[Task to carry out]:
What the task requires is each entry, restated exactly.
╭──
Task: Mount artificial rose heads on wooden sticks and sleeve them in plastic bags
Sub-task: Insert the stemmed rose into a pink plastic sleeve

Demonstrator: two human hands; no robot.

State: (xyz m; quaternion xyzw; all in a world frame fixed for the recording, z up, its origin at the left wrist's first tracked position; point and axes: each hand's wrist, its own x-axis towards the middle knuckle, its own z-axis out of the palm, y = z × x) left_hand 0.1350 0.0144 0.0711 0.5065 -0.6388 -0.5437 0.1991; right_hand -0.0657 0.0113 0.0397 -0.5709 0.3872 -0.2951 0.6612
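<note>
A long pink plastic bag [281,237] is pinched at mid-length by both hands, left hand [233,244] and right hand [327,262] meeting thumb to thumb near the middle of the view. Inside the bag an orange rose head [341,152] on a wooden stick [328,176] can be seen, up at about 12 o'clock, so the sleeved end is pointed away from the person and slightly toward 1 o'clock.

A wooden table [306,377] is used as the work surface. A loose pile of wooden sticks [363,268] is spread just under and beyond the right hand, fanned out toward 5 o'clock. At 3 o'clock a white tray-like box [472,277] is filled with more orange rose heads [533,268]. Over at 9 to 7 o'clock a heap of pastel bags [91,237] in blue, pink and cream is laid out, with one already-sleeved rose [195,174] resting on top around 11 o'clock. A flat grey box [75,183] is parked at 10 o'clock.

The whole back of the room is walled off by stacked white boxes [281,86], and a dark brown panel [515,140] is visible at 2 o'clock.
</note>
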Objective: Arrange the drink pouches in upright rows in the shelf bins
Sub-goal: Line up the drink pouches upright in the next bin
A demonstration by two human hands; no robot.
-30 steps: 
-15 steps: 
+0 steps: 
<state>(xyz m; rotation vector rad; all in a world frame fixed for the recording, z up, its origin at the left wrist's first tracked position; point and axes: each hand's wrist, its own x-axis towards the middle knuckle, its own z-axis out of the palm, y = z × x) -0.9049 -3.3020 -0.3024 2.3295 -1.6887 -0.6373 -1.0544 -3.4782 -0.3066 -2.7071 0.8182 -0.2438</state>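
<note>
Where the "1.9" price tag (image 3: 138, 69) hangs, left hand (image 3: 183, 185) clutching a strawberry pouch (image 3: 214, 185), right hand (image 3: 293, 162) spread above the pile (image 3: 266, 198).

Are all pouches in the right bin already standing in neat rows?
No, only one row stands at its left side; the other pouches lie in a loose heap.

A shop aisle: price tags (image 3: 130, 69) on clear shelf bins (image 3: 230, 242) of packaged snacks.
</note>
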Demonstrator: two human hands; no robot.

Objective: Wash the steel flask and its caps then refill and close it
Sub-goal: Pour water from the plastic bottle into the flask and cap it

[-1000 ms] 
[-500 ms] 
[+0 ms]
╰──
[Output below]:
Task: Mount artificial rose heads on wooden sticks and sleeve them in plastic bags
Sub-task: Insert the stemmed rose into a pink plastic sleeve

Demonstrator: two human hands; no robot.

State: (xyz m; quaternion xyzw; all in a world frame fixed for the recording, z up, its origin at the left wrist's first tracked position; point and axes: each hand's wrist, its own x-axis towards the middle knuckle, its own z-axis out of the palm, y = z × x) left_hand 0.1350 0.0144 0.0711 0.5065 -0.6388 -0.5437 0.1991; right_hand -0.0657 0.0113 0.0397 -0.5709 0.3872 -0.2951 0.6612
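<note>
A long pink plastic bag [281,237] is pinched at mid-length by both hands, left hand [233,244] and right hand [327,262] meeting thumb to thumb near the middle of the view. Inside the bag an orange rose head [341,152] on a wooden stick [328,176] can be seen, up at about 12 o'clock, so the sleeved end is pointed away from the person and slightly toward 1 o'clock.

A wooden table [306,377] is used as the work surface. A loose pile of wooden sticks [363,268] is spread just under and beyond the right hand, fanned out toward 5 o'clock. At 3 o'clock a white tray-like box [472,277] is filled with more orange rose heads [533,268]. Over at 9 to 7 o'clock a heap of pastel bags [91,237] in blue, pink and cream is laid out, with one already-sleeved rose [195,174] resting on top around 11 o'clock. A flat grey box [75,183] is parked at 10 o'clock.

The whole back of the room is walled off by stacked white boxes [281,86], and a dark brown panel [515,140] is visible at 2 o'clock.
</note>
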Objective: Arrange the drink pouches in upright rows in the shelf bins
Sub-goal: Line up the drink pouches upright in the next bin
A demonstration by two human hands; no robot.
-30 steps: 
-15 steps: 
+0 steps: 
<state>(xyz m; rotation vector rad; all in a world frame fixed for the recording, z up, its origin at the left wrist's first tracked position; point and axes: each hand's wrist, its own x-axis towards the middle knuckle, its own z-axis out of the palm, y = z × x) -0.9049 -3.3020 -0.3024 2.3295 -1.6887 -0.6373 -1.0544 -3.4782 -0.3066 -2.7071 0.8182 -0.2438</state>
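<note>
Where the "1.9" price tag (image 3: 138, 69) hangs, left hand (image 3: 183, 185) clutching a strawberry pouch (image 3: 214, 185), right hand (image 3: 293, 162) spread above the pile (image 3: 266, 198).

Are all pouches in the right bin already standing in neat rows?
No, only one row stands at its left side; the other pouches lie in a loose heap.

A shop aisle: price tags (image 3: 130, 69) on clear shelf bins (image 3: 230, 242) of packaged snacks.
</note>
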Demonstrator: two human hands; no robot.

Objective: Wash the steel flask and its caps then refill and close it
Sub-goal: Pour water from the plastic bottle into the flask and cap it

[-1000 ms] 
[-500 ms] 
[+0 ms]

No more output is required.